◆ PROBLEM DETAILS ◆
Among the entries below, how many lines hold "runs"? Reply with the number only.

─── EXTRACTED DATA

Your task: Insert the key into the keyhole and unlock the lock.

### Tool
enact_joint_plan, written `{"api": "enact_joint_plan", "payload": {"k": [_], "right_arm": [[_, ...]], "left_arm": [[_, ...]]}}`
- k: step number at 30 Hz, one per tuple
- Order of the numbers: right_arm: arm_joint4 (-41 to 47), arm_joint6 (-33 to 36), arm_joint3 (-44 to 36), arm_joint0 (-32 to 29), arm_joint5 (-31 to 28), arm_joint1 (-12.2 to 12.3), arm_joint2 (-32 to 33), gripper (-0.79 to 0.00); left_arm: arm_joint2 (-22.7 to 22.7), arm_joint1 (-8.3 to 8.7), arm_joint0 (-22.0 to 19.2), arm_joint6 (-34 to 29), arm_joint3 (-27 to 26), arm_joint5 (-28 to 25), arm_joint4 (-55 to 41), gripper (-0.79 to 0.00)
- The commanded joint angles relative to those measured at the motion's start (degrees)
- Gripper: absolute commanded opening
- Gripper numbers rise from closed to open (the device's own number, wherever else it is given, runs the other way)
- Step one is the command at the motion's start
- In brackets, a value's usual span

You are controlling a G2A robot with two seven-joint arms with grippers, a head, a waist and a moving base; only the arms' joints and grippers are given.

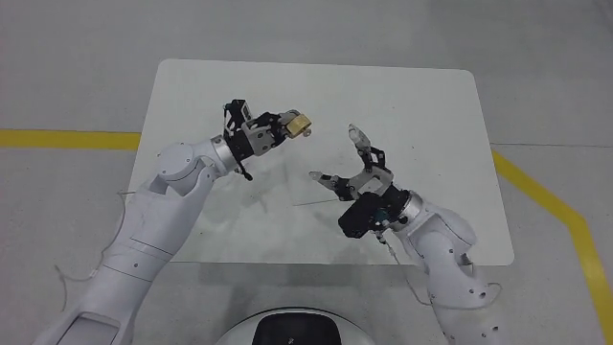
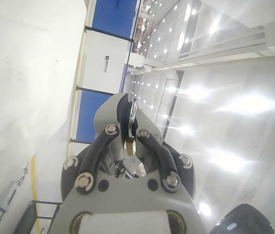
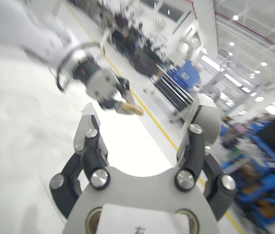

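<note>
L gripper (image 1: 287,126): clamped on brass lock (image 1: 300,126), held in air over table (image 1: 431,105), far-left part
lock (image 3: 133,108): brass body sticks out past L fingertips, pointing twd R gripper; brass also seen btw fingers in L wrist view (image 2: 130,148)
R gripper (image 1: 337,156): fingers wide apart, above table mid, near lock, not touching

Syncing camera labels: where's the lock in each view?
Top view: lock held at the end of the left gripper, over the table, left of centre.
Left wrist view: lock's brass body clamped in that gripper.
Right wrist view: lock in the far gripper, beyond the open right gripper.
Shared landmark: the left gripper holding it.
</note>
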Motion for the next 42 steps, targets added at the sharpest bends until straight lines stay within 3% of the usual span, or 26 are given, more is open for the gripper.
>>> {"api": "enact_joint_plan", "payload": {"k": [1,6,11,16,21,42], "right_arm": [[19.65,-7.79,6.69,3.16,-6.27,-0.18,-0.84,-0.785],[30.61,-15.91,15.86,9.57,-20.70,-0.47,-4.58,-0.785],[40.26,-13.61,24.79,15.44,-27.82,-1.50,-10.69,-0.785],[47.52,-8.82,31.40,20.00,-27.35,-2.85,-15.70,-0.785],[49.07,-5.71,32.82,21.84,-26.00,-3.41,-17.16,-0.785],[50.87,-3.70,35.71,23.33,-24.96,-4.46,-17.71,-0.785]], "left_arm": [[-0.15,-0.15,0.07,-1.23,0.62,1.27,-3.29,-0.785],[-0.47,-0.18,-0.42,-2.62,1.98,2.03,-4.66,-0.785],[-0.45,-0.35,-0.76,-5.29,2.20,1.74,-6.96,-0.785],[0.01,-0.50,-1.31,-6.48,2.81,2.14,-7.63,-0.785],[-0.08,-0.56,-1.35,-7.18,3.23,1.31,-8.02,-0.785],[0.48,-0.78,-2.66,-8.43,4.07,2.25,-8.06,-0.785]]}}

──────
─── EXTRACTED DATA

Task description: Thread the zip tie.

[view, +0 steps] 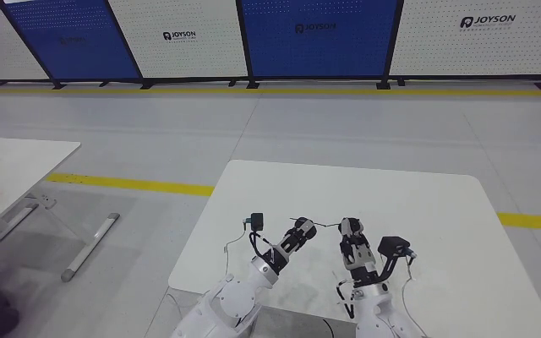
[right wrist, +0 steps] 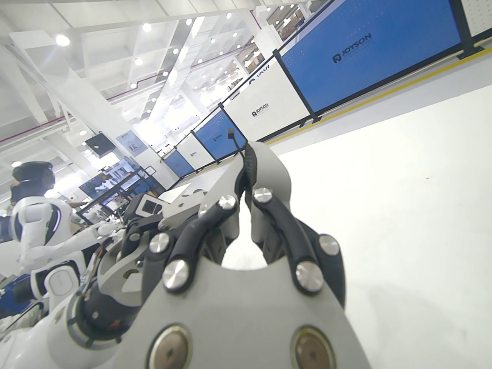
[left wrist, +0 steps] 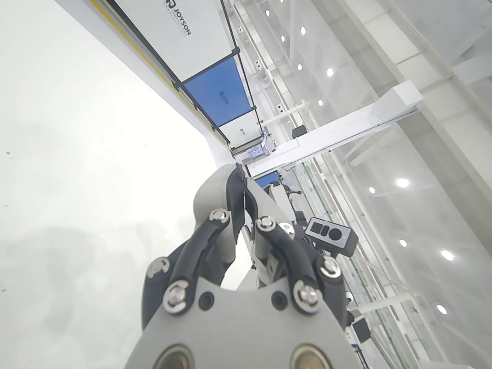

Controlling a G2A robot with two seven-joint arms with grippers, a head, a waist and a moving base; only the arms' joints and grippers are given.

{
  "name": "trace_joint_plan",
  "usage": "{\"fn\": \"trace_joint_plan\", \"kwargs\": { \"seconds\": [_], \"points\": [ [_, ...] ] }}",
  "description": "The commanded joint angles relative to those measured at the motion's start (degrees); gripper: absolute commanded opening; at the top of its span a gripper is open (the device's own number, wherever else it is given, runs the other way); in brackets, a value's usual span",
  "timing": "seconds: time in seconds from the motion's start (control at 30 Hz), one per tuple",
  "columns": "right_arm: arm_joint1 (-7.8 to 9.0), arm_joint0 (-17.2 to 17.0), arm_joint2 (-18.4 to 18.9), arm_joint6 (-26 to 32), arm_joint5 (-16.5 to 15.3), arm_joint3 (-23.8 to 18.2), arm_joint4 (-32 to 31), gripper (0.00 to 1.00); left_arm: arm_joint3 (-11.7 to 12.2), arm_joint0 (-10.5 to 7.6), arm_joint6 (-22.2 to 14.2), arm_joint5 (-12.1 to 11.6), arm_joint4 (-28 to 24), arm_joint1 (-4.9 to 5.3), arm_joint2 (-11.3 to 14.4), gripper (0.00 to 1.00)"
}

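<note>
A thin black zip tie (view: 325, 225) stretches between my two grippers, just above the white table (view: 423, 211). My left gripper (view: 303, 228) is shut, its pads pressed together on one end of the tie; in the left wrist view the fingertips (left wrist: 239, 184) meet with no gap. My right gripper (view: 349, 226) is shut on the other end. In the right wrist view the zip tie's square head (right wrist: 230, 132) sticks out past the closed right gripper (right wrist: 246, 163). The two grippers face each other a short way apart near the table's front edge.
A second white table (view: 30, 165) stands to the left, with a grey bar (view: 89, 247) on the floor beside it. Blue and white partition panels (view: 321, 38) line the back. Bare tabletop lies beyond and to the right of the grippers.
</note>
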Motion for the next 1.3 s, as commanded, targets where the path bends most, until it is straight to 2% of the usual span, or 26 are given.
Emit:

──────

◆ OUTPUT FOR THIS EXERCISE ◆
2